From the agent’s perspective, the 5&10 problem does not necessarily look like a problem of how to think about inconsistent actions
Sure. But the agent is thinking about inconsistent actions beneath the surface which is why we have to worry about spurious counterfactuals. And this is important for having a way of determining if it is doing what it should be doing. (This becomes more important in the edge cases like Troll Bridge—https://agentfoundations.org/item?id=1711)
My interest is in how to construct them from scratch
Consider the following types of situations:
1) A complete description of a world, with an agent identified
2) A theoretical decision theory problem viewed by an external observer
3) A theoretical decision theory problem viewed reflectively
I’m trying to get from 1->2, while you are trying to get from 2->3. Whatever formalisations we use need to ultimately relate to the real world in some way, which is why I believe that we need to understand the connection from 1->2. We could also try connecting 1->3 directly, although that seems much more challenging. If we ignore the link from 1->2 and focus solely on a link from 2->3, then we will end up implicitly assuming a link from 1->2 which could involve assumptions that we don’t actually want.
Making a theory of counterfactuals take an arbitrary theory of consciousness as an argument seems to cement this free-floating idea of consciousness, as an arbitrary property which a lump of matter can freely have or not have
The argument that you’re making isn’t that the Abstraction Approach is wrong, it’s that by supporting other theories of consciousness, it increases the chance that people will mistakenly fail to choose Naive Functionalism.
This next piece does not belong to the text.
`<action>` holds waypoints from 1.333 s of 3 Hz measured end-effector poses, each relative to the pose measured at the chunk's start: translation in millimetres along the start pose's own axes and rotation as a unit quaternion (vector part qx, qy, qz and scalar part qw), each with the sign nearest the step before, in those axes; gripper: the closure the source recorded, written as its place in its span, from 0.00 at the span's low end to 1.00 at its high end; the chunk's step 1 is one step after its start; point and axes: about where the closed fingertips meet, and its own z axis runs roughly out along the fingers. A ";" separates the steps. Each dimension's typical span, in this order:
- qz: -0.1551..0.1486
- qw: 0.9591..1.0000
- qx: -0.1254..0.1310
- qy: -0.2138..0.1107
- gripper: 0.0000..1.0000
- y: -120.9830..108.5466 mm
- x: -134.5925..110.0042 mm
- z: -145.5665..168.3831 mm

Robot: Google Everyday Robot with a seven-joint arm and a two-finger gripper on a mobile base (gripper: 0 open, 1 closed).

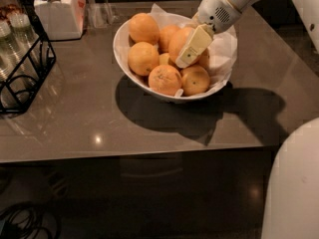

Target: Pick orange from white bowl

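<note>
The white bowl [130,72], lined with crinkled white paper, stands on the dark table and holds several oranges. My gripper [185,54] reaches into it from the upper right. One pale finger [194,45] lies across the right front of the orange [177,41], a large round deep-orange fruit in the middle of the pile. The other finger is hidden behind that fruit. The gripper appears shut on the orange, which still rests among the others. A speckled orange [165,79] lies at the bowl's front.
A white lidded jar [57,9] stands at the back left. A black wire rack [25,63] with bottles is at the left edge. The table's front edge [134,153] runs below the bowl. My white body [294,183] fills the lower right.
</note>
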 end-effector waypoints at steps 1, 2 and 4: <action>0.000 1.000 0.000 0.000 0.42 0.0 0.0 0.0; 0.000 1.000 0.000 0.000 0.65 0.0 0.0 0.0; -0.002 1.000 0.003 -0.001 1.00 0.3 -1.6 -1.8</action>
Wrong theories do tend to attract a certain number of people believing in them, but I would like to think that the best theory is likely to win out over time on Less Wrong.
And there’s a cost to this. If we remove the assumption of a particular theory of consciousness, then more people will be able to embrace the theories of anthropics that are produced. And partial agreement is generally better than none.
My whole point is that it is simpler to select the theory of consciousness which requires no extra ontology beyond what decision theory already needs for other reasons
This is an argument for Naive Functionalism vs other theories of consciousness. It isn’t an argument for the Abstracting Approach over the Reductive approach. The Abstracting Approach is more complicated, but it also seeks to do more. In order to fairly compare them, you have to compare both on the same domain. And given the assumption of Naive Functionalism, the Abstracting Approach reduces to the Reductive Approach.
What is the claimed inconsistency?
I provided reasons why I believe that Naive Functionalism is implausible in an earlier comment. I’ll admit that inconsistency is too strong of a word. My point is just that you need an independent reason to bite the bullet other than simplicity. Like simplicity combined with reasons why the bullets sound worse than they actually are.
When you described your abstraction approach, you said that we could well choose naive functionalism as our theory of consciousness.
Yes. It works with any theory of consciousness, even clearly absurd ones.
I think the former is very important, but I’m quite skeptical of the later. What would be the best post of yours for a skeptic to read?
I’m not saying that you can’t doodle in maths. It’s just that when stumble upon a mathematical model, it’s very easy to fall into confirmation bias, instead of really deeply considering if what you’re doing makes sense from first principles. And I’m worried that this is what is happening in Agent Foundations research.
Interesting. Is the phenomenological work to try to figure out what kind of agents are conscious and therefore worthy of concern or do you expect insights into how AI could work?